Dès les premières notes remontent du fond de la mémoire les bouillonnements créatifs du rock progressif, du jazz-rock ou jazz fusion, mélange des formes et des techniques d’improvisation du jazz avec les instruments électriques du rock et de la pop, sur fond de section rythmique survitaminée empruntée au funk et à la soul music. Et l’arrivée d’instruments jusque là tenus à l’écart de ce type de scènes comme le violon de Jean-Luc Ponty pour ne citer que lui. Zappa, King Crimson, Mahavishnu Orchestra ou Yes font partie des influences très nettes d’Ishkero, à partir desquelles ils ont construit quelque chose de neuf bien ancré dans le vingt-et-unième siècle.

Et comme il faut toujours rester tourné vers l’avenir, Ishkero ne présentera ce soir que des compositions à paraître dans leur prochain album qui devrait sortir au mois de novembre prochain.

Quelques titres sont révélés comme Retro ou Garde, mais nous n’en saurons pas plus.

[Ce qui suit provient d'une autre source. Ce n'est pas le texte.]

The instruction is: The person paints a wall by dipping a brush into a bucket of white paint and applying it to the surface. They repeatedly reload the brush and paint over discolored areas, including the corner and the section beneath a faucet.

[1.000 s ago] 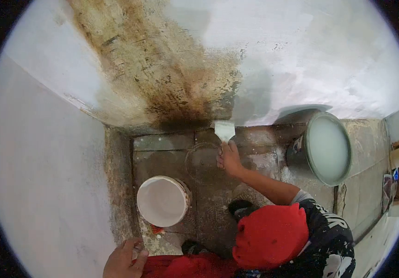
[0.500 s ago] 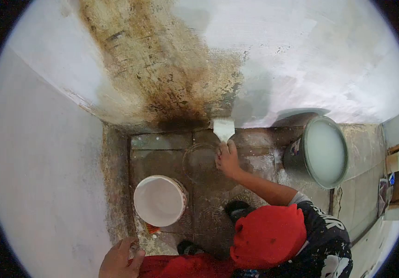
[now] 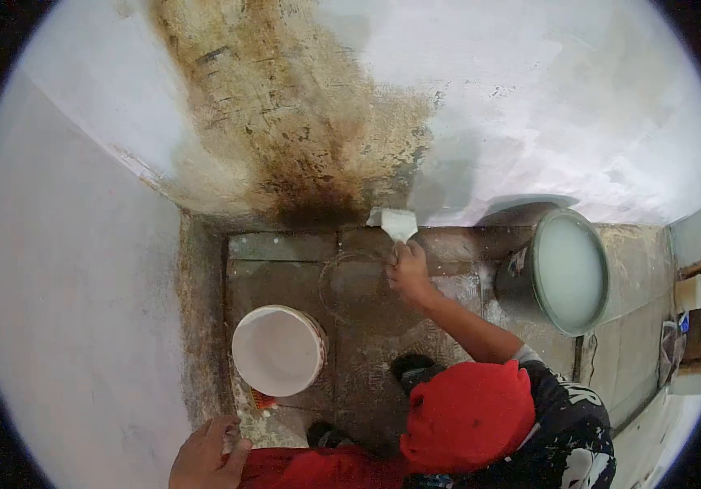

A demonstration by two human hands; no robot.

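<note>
A wide white paintbrush [image 3: 399, 223] is in my right hand [image 3: 410, 273], its handle wrapped by my fingers. The bristles are at the foot of the stained wall [image 3: 285, 122], where it meets the floor. At the lower left, my left hand [image 3: 208, 458] is by the red cloth over my leg, fingers curled. A small pale patch shows between thumb and fingers; what it is I cannot make out. Beyond this hand stands a white bucket [image 3: 275, 350], with some whitish residue inside. To the right of the brush is a dark bucket [image 3: 572, 273] of pale, milky liquid.
Brown tiles [image 3: 366, 326] cover the floor, splashed with white. A grey-white side wall [image 3: 81, 269] rises on the left. Something small and orange-red [image 3: 262, 399] lies under the white bucket's edge. At the far right is a cream plastic container [image 3: 692, 292].
The brush and my right hand have shifted slightly right and down, the brush tilting a little more, with its bristles bent toward the left. My left hand stays curled in nearly the same place.
</note>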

Antoine Vidal à la basse électrique et Tao Ehrlich à la batterie assurent une base rythmique vigoureuse et affûtée qui danse autour du temps et du tempo. Victor Gasq navigue entre la section rythmique et la section mélodique, très rock dans ses accompagnements, très jazz dans ses improvisations aux harmonies recherchées et inattendues. Derrière son Fender Rhodes auquel il a adjoint pas mal d’effets, Arnaud Forestier peaufine les ambiances qu’il n’abandonne pas même pendant ses chorus étincelants. Grand maître des mélodies ciselées et des envolées hypnotiques, Adrien Dutertre complète la formation avec sa flûte traversière, qu’il troque de temps en temps contre des accessoires rythmiques.

Un set qui nous conforte dans l’idée que la vocation du jazz est d’innover sans cesse, et que les temps modernes ont des ressources sur lesquelles on peut compter pour entretenir la flamme. Ishkero en fait partie.